Basketball_Ex.Rmd
This example will focus on looking at SEC basketball players for 2017-2018. Data is accquired using the player_stats
function found in collegeballR
library(dplyr)
library(ggplot2)
library(ggrepel)
library(data.table)
library(collegeballR)
library(rvest)
sec_urls <- "http://stats.ncaa.org/team/inst_team_list?academic_year=2018&conf_id=911&division=1&sport_code=MBB"
team_names <- read_html(sec_urls) %>% html_nodes(".css-panes a") %>% html_text()
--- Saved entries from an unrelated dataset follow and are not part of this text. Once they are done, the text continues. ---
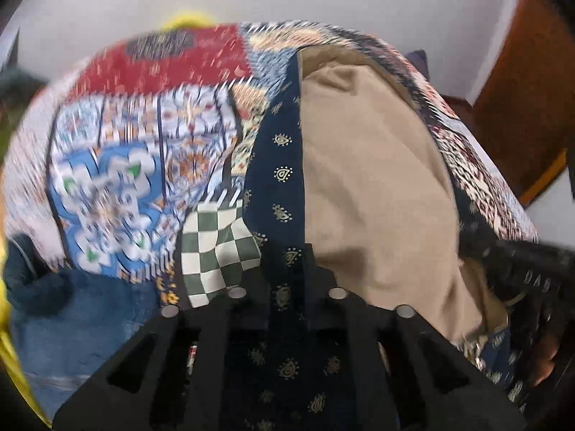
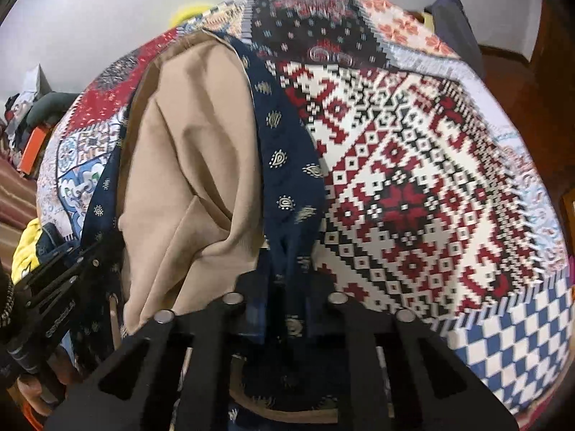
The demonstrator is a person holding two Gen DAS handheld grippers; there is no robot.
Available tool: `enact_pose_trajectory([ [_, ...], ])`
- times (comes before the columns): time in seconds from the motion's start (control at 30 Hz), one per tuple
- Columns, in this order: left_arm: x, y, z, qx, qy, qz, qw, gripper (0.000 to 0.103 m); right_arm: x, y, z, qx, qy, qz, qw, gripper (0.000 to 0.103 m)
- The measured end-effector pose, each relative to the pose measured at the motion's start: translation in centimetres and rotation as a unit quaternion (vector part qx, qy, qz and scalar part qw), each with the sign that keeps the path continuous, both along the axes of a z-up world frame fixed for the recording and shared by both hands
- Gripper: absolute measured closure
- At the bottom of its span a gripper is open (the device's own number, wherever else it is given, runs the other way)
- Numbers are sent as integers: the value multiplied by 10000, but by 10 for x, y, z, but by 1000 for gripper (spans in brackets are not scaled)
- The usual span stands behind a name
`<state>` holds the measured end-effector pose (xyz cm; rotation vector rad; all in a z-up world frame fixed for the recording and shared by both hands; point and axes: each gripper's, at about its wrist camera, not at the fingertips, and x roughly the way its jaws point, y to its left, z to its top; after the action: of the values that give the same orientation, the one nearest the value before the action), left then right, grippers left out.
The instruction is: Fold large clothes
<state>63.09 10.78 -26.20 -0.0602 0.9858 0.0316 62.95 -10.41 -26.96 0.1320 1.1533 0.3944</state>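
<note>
the left claw [image 1: 287, 287] is pinched tight on the navy paisley trim [image 1: 278, 165] of a large garment, the dark cloth running down between its two black fingers and bunching below them. the garment's plain tan lining [image 1: 373, 186] spreads up and to the right of that trim, lying over a patchwork bedspread [image 1: 151, 136] with red, blue-floral and green checkered patches. a piece of blue denim [image 1: 82, 323] lies at the lower left, beside a yellow cloth at the frame edge.

the right claw [image 2: 285, 287] is likewise clamped on the same navy trim [image 2: 284, 165], with a fold of it gathered between the fingers. here the tan lining [image 2: 187, 179] falls to the left of the trim, and the red, white and black geometric patch of the bedspread [image 2: 413, 186] fills the right. the other claw's black body shows at the left edge, close against the garment's hem. both views are motion-blurred.
</note>
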Motion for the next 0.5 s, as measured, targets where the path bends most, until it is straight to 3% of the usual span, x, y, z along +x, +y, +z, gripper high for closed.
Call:
enact_pose_trajectory([
  [0.07, -12, -3, 17, 65, -212, -117, 9997, 92, -15, -10, 18, 74, -172, 39, 9998, 93],
  [0.2, -51, -3, 62, -287, -511, -419, 9974, 92, -57, -23, 63, 297, -452, 240, 9982, 93],
  [0.3, -85, -7, 92, -274, -672, -666, 9951, 92, -89, -27, 94, 328, -746, 418, 9958, 94],
  [0.4, -116, -14, 113, -183, -801, -873, 9928, 92, -125, -33, 113, 362, -996, 586, 9926, 94],
  [0.5, -156, -11, 126, -353, -798, -1051, 9906, 92, -159, -42, 120, 275, -1153, 741, 9902, 94],
])
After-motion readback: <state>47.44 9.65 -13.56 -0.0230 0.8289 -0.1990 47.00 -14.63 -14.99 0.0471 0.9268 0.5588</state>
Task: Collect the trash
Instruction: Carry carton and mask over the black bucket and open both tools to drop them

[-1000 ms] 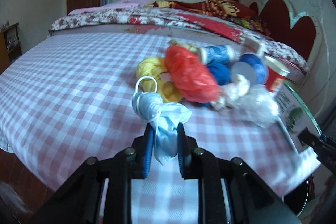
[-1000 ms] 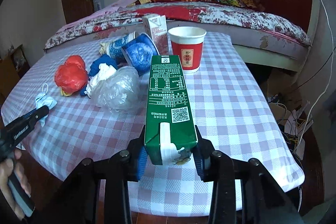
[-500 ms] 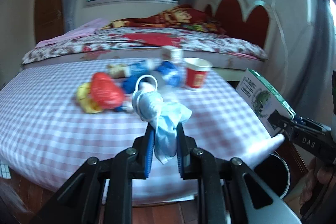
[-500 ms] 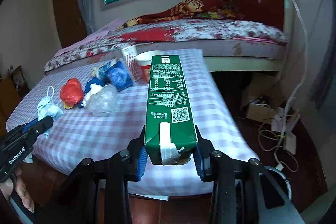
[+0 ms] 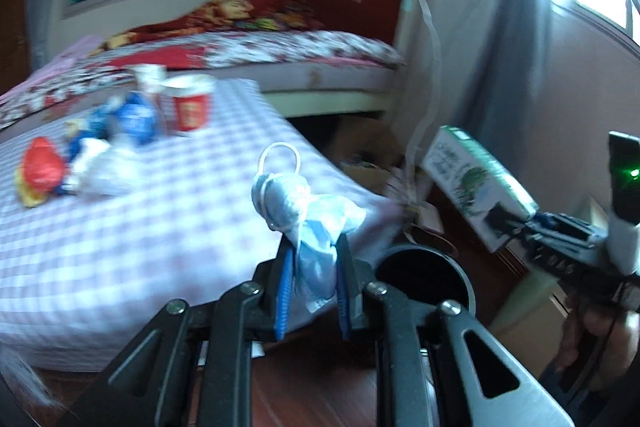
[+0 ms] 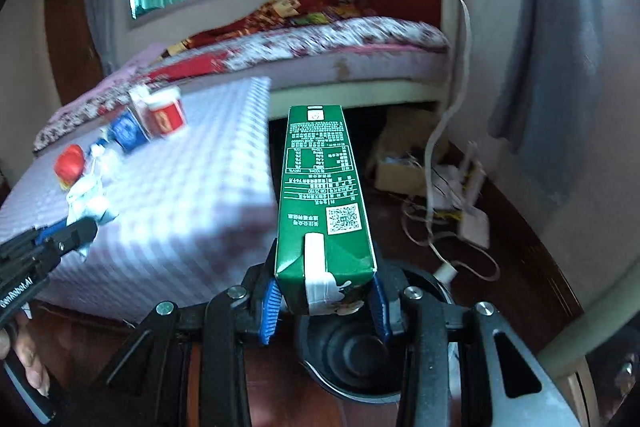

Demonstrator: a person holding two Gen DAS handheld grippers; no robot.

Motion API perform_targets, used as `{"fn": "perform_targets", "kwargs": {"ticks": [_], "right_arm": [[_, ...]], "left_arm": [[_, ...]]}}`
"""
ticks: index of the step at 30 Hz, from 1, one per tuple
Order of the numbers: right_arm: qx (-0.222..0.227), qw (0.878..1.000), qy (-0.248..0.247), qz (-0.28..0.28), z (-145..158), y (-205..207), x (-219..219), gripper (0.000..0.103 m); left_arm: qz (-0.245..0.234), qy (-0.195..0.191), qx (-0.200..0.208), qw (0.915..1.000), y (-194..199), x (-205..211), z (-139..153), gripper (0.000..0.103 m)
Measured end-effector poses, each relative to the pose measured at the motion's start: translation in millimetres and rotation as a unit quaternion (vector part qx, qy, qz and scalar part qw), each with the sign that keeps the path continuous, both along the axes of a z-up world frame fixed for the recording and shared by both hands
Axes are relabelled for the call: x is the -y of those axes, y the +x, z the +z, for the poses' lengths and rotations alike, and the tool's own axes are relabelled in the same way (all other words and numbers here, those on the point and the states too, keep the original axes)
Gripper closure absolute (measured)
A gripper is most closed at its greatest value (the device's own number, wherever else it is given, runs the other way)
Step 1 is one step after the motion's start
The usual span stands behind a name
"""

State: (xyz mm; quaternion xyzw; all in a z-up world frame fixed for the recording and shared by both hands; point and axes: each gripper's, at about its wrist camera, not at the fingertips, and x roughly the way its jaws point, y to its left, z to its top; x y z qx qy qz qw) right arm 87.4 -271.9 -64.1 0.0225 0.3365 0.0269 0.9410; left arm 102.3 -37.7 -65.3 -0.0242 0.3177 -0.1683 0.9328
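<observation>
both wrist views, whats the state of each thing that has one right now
left hand-held gripper: shut on the blue face mask
blue face mask: crumpled, held off the table
right hand-held gripper: shut on the green carton
green carton: held by its gabled end, above the bin
black trash bin: open, on the floor beside the table
red paper cup: upright on the table
red plastic bag: balled up on the table
</observation>
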Motion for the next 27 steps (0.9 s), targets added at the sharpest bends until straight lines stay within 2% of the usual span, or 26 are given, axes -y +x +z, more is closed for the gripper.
{"fn": "perform_targets", "kwargs": {"ticks": [5,11,21,27], "right_arm": [[-0.031,0.999,-0.002,-0.017,-27.3,-17.3,40.4,0.064],[-0.062,0.998,-0.006,-0.021,-53.7,-25.9,78.7,0.064],[-0.106,0.994,-0.018,0.027,-91.8,-0.4,94.6,0.064],[-0.129,0.99,-0.017,0.055,-107.0,18.3,97.3,0.064]], "left_arm": [[-0.067,0.0,-0.025,0.9974,-4.4,63.6,-16.4,0.083],[-0.114,0.006,-0.063,0.9915,-0.5,112.5,-41.7,0.083],[-0.16,0.02,-0.122,0.9794,24.1,144.2,-86.2,0.083],[-0.167,0.007,-0.153,0.974,37.1,152.1,-102.2,0.083]]}}
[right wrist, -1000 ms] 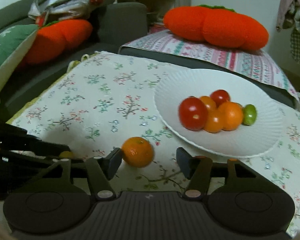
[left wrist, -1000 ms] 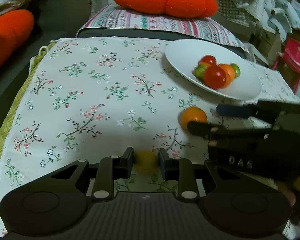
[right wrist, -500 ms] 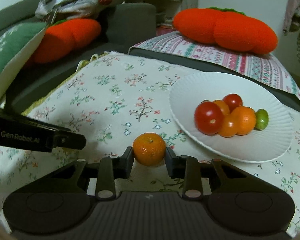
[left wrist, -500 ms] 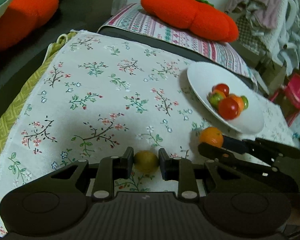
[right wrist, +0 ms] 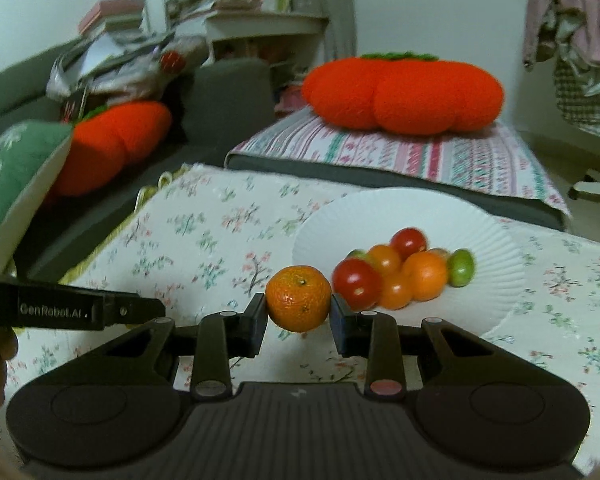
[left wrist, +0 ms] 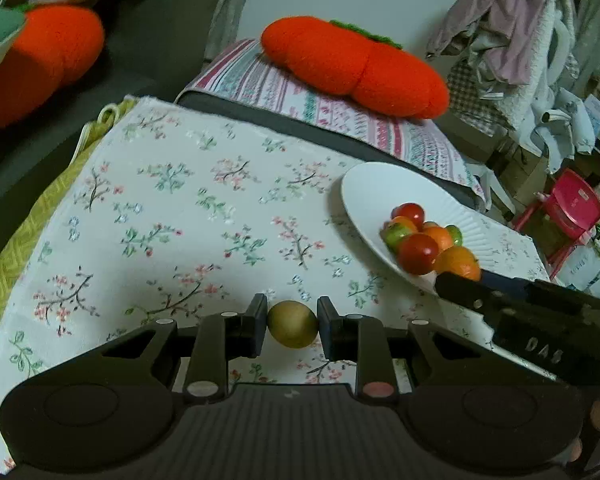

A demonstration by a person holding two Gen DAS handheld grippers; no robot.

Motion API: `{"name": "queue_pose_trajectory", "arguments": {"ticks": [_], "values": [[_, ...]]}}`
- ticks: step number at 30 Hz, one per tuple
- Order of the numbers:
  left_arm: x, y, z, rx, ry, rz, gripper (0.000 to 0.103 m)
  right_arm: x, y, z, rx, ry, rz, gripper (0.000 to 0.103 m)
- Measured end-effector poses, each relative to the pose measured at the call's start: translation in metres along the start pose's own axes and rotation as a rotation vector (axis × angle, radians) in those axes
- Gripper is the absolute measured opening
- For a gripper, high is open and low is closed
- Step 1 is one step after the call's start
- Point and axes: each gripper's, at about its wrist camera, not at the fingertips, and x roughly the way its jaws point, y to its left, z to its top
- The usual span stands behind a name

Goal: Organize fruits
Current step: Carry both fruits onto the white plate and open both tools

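Observation:
My left gripper (left wrist: 292,323) is shut on a small yellow-green fruit (left wrist: 292,323) and holds it above the floral cloth (left wrist: 188,216). My right gripper (right wrist: 299,307) is shut on an orange mandarin (right wrist: 299,298), lifted beside the near left rim of the white plate (right wrist: 496,264). The plate holds a pile of red tomatoes, orange fruits and a green one (right wrist: 400,276). In the left wrist view the plate (left wrist: 364,196) lies to the right, and the right gripper with the mandarin (left wrist: 458,263) sits at its near edge.
An orange pumpkin cushion (left wrist: 352,66) lies on a striped pad behind the cloth. Another orange cushion (left wrist: 40,60) and a green pillow (right wrist: 12,176) lie on the sofa at left. A clothes pile and a red stool (left wrist: 572,204) stand at the right.
Both grippers have lifted with their fruits. The right gripper closed on the mandarin and carried it toward the plate. The left view has tilted up with the yellow-green fruit held.

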Motion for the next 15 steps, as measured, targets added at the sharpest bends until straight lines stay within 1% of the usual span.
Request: {"name": "queue_pose_trajectory", "arguments": {"ticks": [6,15], "values": [[0.001,-0.012,0.003,0.039,-0.033,-0.017,0.004,-0.013,-0.018,0.004,0.051,-0.03,-0.05,0.03],[0.013,-0.029,0.014,0.09,-0.051,-0.021,0.004,-0.015,-0.041,0.006,0.105,-0.042,-0.115,0.03]]}}
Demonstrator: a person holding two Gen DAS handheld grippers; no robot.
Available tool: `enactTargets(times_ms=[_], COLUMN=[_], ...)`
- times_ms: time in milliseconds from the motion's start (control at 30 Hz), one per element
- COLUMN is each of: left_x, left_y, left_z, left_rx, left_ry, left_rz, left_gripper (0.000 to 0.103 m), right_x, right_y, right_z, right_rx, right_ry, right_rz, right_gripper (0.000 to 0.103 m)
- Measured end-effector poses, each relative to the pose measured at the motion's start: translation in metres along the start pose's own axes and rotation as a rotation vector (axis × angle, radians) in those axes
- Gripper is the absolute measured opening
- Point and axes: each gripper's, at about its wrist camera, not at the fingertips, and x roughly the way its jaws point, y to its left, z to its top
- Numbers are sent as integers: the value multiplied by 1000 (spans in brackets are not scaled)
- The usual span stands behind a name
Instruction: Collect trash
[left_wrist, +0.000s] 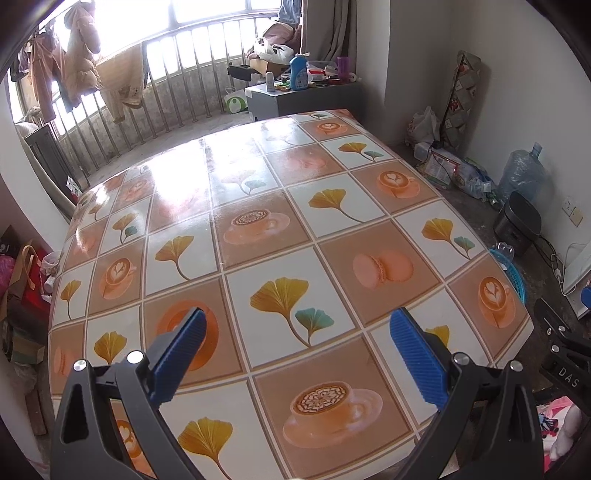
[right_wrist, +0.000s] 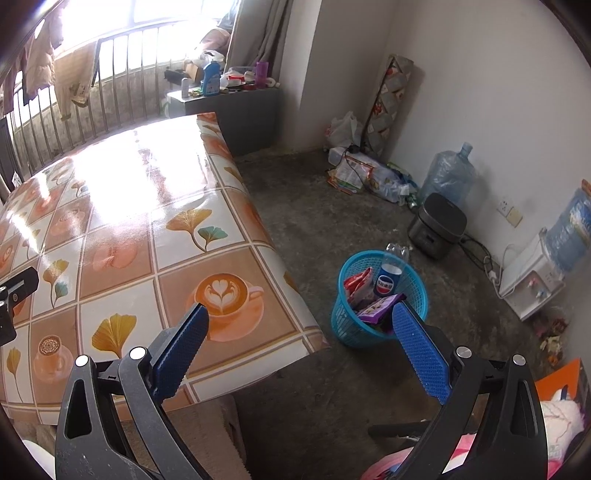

team_names <- trimws(team_names)
teams <- team_mapping(2018,"MBB")
sec <- teams %>% filter(team_name %in% team_names) %>% mutate(
team_id = as.numeric(team_id)
)
head(sec)
## team_id team_name year
## 1 8 Alabama 2018
## 2 31 Arkansas 2018
## 3 37 Auburn 2018
## 4 235 Florida 2018
## 5 257 Georgia 2018
## 6 334 Kentucky 2018
sec_player_stats <- sec %>% mutate(
team_id = as.numeric(team_id),
player_df = purrr::map(team_id,player_stats,year=2018,sport="MBB")
)
I’ll look to incorporate a conference type function, just have to scale it out to all sports easily.
So there is an example above of using the player_stats
function within purrr to get data for all SEC teams in basketball.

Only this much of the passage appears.